Chavisti di tutto il mondo, unitevi! E fate sincera ammenda

Luciano Capone
Cosa non dicono Bertinotti&Co., cantori del “modello Venezuela”, ora che scarseggiano beni essenziali e il paese è collassato

Milano. Pochi giorni fa nella cittadina di San Felix la voce dell’arrivo di farina, riso e caffè ha causato l’assalto della popolazione a un supermercato, finito con un morto e 30 feriti. Non è un episodio isolato. Dall’inizio dell’anno in Venezuela ci sono stati 56 saccheggi di supermercati, 76 tentati assalti e oltre 500 manifestazioni di piazza a causa della cronica scarsità di prodotti essenziali: dal cibo alla carta igienica, dai pannolini ai medicinali, dal latte ai preservativi, dai pezzi di ricambio per auto e moto fino a bare, smartphone e protesi per la chirurgia plastica. Almeno in questo senso il “Socialismo del siglo XXI”, come l’aveva battezzato il sociologo marxista Heinz Dieterich, ha matenuto la sua promessa egualitaria: non c’è niente per nessuno.

 

Il governo di Nicolas Maduro, delfino di Hugo Chávez, tenta di rispondere con la repressione, il controllo di cambi e capitali, il controllo dei prezzi e la nazionalizzazione delle aziende, stampando soldi. Medicine che aggravano la malattia. E’ in queste condizioni che il paese s’avvicina alle elezioni politiche del 6 dicembre, esattamente 17 anni dopo le presidenziali del 6 dicembre 1998 che sancirono la salita al potere di Chávez e l’inizio della Revolución Bolivariana, un modello da seguire e una concreta alternativa al “paradigma neoliberista dominante” per la sinistra mondiale. Nichi Vendola, leader di Sel, dichiarava la sua “profonda simpatia per la “rivoluzione bolivariana”, un’esperienza che ha fatto invecchiare la stella di Cuba, perché Chávez “riesce dove Fidel ha fallito”. Anche Fausto Bertinotti, enfatizzava il lavoro di un governo “che cerca di vincere le disuguaglianze sociali”. Certo, l’ex presidente della Camera riconosceva che c’era qualche limite in quel modello, “ma chi di noi in Europa, dove la democrazia è sospesa da anni, è autorizzato a dare lezioni a Chávez?”, diceva. Per Gennaro Migliore, ex Rifondazione comunista e oggi elemento di spicco del Pd renziano, in Venezuela era in atto una “straordinaria rivoluzione non violenta, fatta di democrazia partecipativa e grandi passioni civili”. Non era solo la politica a perorare la causa bolivariana, ma tutto il ceto intellettual-culturale della sinistra: il filosofo comunista-dipietrista Gianni Vattimo contrapponeva la vera democrazia di Cuba e Venezuela alle false democrazie occidentali, Toni Negri era un altro cantore di quel “processo rivoluzionario, che dà il potere al popolo”, Dario Fo e Franca Rame, alla destra del caudillo, agitavano il pugno chiuso sulla balconata della Camera del lavoro di Milano quando Chávez su invito della Cgil venne a indicare la via del socialismo.
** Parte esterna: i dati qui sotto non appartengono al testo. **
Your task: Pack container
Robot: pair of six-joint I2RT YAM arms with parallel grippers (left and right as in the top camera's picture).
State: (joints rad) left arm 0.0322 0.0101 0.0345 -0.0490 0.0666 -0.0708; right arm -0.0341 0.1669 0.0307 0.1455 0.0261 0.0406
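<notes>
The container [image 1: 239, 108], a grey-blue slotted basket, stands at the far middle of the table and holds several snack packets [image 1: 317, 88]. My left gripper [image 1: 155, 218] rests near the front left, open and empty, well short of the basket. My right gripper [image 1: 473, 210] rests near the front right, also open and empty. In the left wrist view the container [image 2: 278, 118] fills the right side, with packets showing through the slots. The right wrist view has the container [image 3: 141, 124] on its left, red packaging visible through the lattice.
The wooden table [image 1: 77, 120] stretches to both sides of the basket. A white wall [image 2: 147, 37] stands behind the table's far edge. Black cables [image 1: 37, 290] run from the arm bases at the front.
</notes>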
E poi don Gallo, Gianni Minà, padre Zanotelli. La stella del Venezuela chavista ha brillato in tutto il mondo ed è stata un punto di riferimento economico e intellettuale per le nuove sinistre europee e i loro giovani leader, Podemos e Pablo Iglesias in Spagna, Syriza e Alexis Tsipras in Grecia.

 

[**Video_box_2**]Il Venezuela aveva fan anche negli Stati Uniti: attivisti no-global come Naomi Klein (ora apprezzata anche in Vaticano), il regista Michael Moore e premi Oscar come Sean Penn e Oliver Stone. C’era anche il premio Nobel Joseph Stiglitz, che esaltava la politca economica di Chávez, le nazionalizzazioni, la redistribuzione delle risorse e diceva che l’elevata inflazione non era un male per l’economia. Ora, dopo anni in cui è stata dilapidata l’immensa fortuna derivante dal boom del petrolio, il Venezuela è in crisi nera: recessione del 7 per cento, pil pro-capite come negli anni 60, moneta che vale un millesimo rispetto al ’98, inflazione oltre il 100 per cento, deficit al 15 per cento, tassi di corruzione e omicidi tra i più alti al mondo, oppositori politici in carcere senza processo ed esclusi dalle elezioni. Un fallimento politico, economico e democratico. Ma dai cantori del chavismo nessuna parola. Ne basterebbero tre: “Ci siamo sbagliati”.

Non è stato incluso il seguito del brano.